Everyone has a celebrity whose success is bittersweet to digest. For me, that artist is Young Miko.
Source: Cosmopolitan
Young Miko is a Puerto Rican rapper who has risen to fame at a rapid speed in the last two years. She opened Billie Eilish’s latest tour, “Hit Me Hard and Soft: The Tour,” performed at festivals such as Coachella 2024 and The Governors Ball 2025, starred in her own dance video commercial “Sweats Like This” with GAP to the song “WASSUP”, and most recently shot her first Cosmopolitan cover.
Young Miko’s break through comes with the implication that when she announces her new tour dates, I will have to fight for tickets with people that haven't listened to her music for half the time that I have; her next festival, my possibility of being first row gets slimmer, and if one day she decides to date a fan, she will be less likely to pick me.
I am not usually someone who partakes in stan culture (at least since One Direction split up), but I feel some kind of ownership over her success. While I am so happy she is finally getting the recognition she deserves, I can’t help but be jealous of the gentrification of our secret relationship.

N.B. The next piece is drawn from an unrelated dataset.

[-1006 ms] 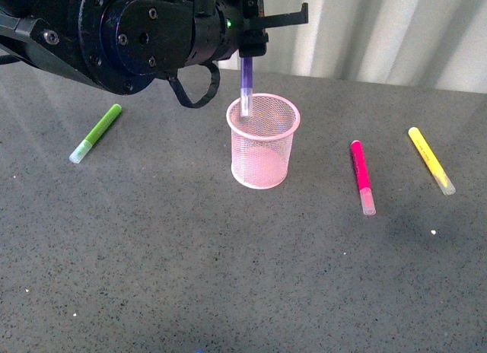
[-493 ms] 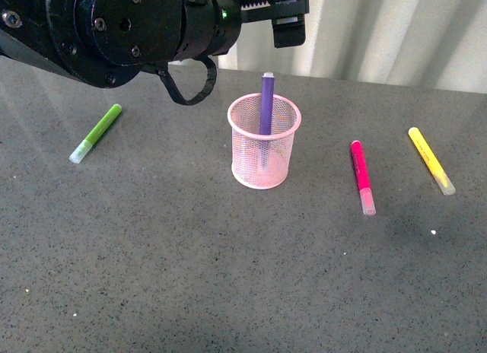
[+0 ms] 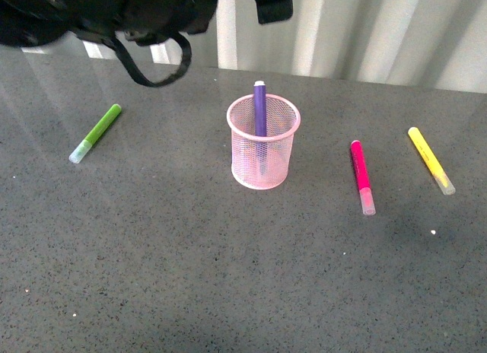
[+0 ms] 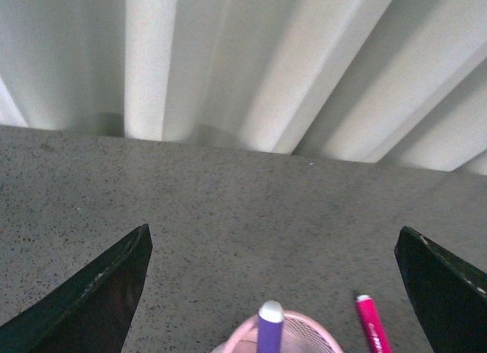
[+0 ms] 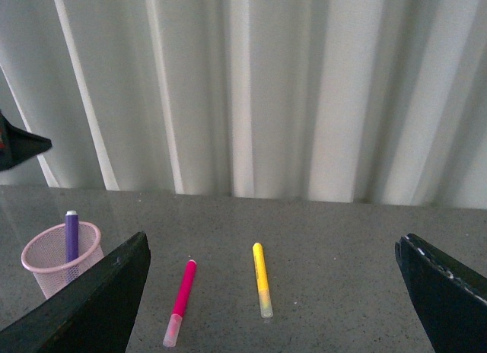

Being one of the first people to listen to an artist can make you intimately connected to them. It might feel like their success is a shared milestone, which narrows the gap between celebrity and fan.
Source: me at her last tour.
Creating art is a vulnerable experience that artists choose to share with the public. With their music, they open a door for listeners to travel through their emotions. This often misleads the fans into thinking they personally know the singer and their feelings.
Getting a glimpse into artists' lives through their lyrics, combined with the feeling that no one in your close vicinity knows who this artist is, creates a parasocial relationship between artist and superfan.
Source: The Gap
“Parasocial relationships blur the lines between reality and perception, leaving both artists and fans in an intricate dance between connection and detachment,” Andreea Magdaline said to shesaid.
It normalizes thoughts like "I can literally run into her," "If we met, we would be friends," or, in my case, "yes, I could date her." It builds an unspoken agreement where both parties need and benefit from each other. This contract makes fans hold certain expectations from celebrities and demand that they be met.
Remember! It is not, and will never be okay to stalk artists or feel entitled to their opinions and decisions. At the end of the day, they are still human beings and deserve their own life.
While their success comes from the support of their fans, they do not owe us any piece of themselves. They deserve to set their own boundaries, and we are required to respect them. There is a very fine line between being a superfan and invading someone's privacy, and that is where the danger of parasocial relationships lies.
Source: Young Miko
While parasocial relationships are mostly one-sided, artists often benefit from them.
“There is data about super fans that can help inform an artist everything from where they live, their age, habits, what their favorite brands are, what they watch and listen to, and even how they respond to new songs and videos the artist is considering releasing to the masses at large,” Kelli Richards said to Medium.
No matter how proud you feel of an artist’s newfound success, it is inevitable to feel frustrated about their mainstream exploitation. The nature of these feelings might stem from a complicated relationship, but at the end of the day, the only healthy way to look at this phenomenon is to have your small loss be their gain.
It is already too late for me, but you still have time to gatekeep your favorite artist.